#### [ABOUT THIS TASK]
When a line in the entries contains the word "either", copy that line in full.

(Data excerpts)
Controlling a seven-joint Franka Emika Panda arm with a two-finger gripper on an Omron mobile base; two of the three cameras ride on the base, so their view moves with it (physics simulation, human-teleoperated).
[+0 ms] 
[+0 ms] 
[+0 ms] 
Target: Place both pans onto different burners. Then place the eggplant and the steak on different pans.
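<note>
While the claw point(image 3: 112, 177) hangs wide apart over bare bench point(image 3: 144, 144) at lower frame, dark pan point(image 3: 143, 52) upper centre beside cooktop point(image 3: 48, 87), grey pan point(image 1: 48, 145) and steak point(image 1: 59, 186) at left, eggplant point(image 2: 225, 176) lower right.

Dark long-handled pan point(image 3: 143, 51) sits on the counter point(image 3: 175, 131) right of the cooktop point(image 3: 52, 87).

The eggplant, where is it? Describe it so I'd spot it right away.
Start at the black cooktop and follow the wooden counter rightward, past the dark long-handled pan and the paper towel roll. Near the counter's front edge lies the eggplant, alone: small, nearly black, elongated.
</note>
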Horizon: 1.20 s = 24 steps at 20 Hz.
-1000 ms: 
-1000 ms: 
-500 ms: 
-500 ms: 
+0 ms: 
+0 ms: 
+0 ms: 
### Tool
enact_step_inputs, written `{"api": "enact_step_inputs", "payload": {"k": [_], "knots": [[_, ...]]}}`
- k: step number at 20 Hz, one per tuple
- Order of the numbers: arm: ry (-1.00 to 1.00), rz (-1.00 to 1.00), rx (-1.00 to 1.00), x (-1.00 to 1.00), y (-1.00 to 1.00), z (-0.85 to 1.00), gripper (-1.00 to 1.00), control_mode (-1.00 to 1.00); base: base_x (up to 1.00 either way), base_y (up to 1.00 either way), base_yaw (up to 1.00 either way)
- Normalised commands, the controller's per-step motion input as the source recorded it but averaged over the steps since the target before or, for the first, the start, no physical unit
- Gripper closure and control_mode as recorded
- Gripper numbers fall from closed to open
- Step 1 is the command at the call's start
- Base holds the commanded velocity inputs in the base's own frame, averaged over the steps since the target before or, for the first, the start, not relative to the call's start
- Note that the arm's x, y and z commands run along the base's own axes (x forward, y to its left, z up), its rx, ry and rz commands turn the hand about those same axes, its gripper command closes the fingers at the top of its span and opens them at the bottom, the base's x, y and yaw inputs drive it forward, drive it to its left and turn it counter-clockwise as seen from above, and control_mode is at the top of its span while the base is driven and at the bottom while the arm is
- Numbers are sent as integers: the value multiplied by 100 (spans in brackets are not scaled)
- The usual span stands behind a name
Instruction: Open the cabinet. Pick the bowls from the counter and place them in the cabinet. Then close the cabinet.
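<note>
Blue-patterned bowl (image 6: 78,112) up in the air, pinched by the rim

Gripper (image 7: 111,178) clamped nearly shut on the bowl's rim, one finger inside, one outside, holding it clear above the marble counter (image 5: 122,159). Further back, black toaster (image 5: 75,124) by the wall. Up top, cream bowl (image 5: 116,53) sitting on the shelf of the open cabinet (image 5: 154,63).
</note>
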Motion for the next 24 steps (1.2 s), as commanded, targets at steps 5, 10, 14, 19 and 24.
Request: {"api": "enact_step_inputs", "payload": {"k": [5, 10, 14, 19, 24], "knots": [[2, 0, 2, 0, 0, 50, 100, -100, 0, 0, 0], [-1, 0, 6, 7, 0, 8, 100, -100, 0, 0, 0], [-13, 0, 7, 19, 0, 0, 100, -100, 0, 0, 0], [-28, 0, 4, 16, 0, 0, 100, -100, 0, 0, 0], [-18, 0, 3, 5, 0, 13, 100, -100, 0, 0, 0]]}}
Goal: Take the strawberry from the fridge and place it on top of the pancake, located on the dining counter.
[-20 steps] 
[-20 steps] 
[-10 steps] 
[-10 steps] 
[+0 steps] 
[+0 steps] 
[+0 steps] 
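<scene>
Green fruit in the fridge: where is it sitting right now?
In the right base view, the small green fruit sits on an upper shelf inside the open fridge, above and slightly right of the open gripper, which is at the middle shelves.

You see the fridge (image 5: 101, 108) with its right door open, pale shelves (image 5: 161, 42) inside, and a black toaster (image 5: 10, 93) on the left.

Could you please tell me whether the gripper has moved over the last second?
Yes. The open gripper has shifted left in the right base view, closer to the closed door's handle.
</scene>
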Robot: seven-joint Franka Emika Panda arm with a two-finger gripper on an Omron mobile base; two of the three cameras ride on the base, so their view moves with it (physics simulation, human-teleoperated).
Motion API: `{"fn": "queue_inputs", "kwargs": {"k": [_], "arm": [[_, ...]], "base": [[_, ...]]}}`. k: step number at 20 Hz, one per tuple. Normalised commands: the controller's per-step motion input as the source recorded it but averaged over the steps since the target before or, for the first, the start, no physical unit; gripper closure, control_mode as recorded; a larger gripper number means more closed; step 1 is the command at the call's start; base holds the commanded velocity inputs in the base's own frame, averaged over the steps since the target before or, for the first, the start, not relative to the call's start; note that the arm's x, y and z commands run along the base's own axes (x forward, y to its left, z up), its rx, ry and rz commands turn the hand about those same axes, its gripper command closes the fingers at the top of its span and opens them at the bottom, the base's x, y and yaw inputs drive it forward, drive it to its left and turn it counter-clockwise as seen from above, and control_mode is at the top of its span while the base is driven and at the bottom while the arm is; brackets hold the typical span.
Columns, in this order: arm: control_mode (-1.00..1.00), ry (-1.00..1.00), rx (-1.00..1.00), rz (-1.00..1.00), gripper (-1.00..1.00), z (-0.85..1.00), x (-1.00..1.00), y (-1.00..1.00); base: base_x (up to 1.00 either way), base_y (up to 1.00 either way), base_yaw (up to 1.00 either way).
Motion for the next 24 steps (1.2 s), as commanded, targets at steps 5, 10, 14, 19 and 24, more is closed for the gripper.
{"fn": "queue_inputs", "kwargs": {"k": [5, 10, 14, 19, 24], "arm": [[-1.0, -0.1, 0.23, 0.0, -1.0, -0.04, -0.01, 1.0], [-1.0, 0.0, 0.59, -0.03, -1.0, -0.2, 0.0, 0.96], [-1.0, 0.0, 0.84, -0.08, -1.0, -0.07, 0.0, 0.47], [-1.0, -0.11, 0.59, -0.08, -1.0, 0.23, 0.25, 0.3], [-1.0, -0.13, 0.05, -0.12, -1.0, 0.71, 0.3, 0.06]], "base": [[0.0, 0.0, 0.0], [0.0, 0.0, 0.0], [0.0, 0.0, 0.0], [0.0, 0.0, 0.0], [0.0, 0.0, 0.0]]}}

#### [TASK ANSWER]
- Order of the numbers: arm: ry (-1.00 to 1.00), rz (-1.00 to 1.00), rx (-1.00 to 1.00), x (-1.00 to 1.00), y (-1.00 to 1.00), z (-0.85 to 1.00), gripper (-1.00 to 1.00), control_mode (-1.00 to 1.00); base: base_x (up to 1.00 either way), base_y (up to 1.00 either way), base_yaw (up to 1.00 either way)
Columns, in this order: arm: control_mode (-1.00..1.00), ry (-1.00..1.00), rx (-1.00..1.00), rz (-1.00..1.00), gripper (-1.00..1.00), z (-0.85..1.00), x (-1.00..1.00), y (-1.00..1.00); base: base_x (up to 1.00 either way), base_y (up to 1.00 either way), base_yaw (up to 1.00 either way).

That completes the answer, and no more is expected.